YOUR GOAL: The expected output is a copy of every line in the records with the string "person".

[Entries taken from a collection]
--*--
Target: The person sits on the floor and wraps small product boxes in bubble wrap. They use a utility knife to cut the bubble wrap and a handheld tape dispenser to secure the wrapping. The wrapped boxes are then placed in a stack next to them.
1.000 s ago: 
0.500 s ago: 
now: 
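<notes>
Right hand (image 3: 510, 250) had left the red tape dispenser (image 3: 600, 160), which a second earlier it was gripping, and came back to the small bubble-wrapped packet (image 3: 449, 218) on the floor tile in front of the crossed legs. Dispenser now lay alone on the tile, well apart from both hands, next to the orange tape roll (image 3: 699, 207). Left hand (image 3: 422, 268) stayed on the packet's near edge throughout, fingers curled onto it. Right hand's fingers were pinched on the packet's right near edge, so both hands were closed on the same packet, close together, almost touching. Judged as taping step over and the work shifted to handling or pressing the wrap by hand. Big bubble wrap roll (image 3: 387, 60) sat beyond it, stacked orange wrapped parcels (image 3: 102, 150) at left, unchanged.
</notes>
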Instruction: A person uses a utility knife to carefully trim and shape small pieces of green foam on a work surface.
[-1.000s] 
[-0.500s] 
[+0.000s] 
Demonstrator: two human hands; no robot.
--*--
FINAL ANSWER:
Target: The person sits on the floor and wraps small product boxes in bubble wrap. They use a utility knife to cut the bubble wrap and a handheld tape dispenser to secure the wrapping. The wrapped boxes are then placed in a stack next to them.
Instruction: A person uses a utility knife to carefully trim and shape small pieces of green foam on a work surface.

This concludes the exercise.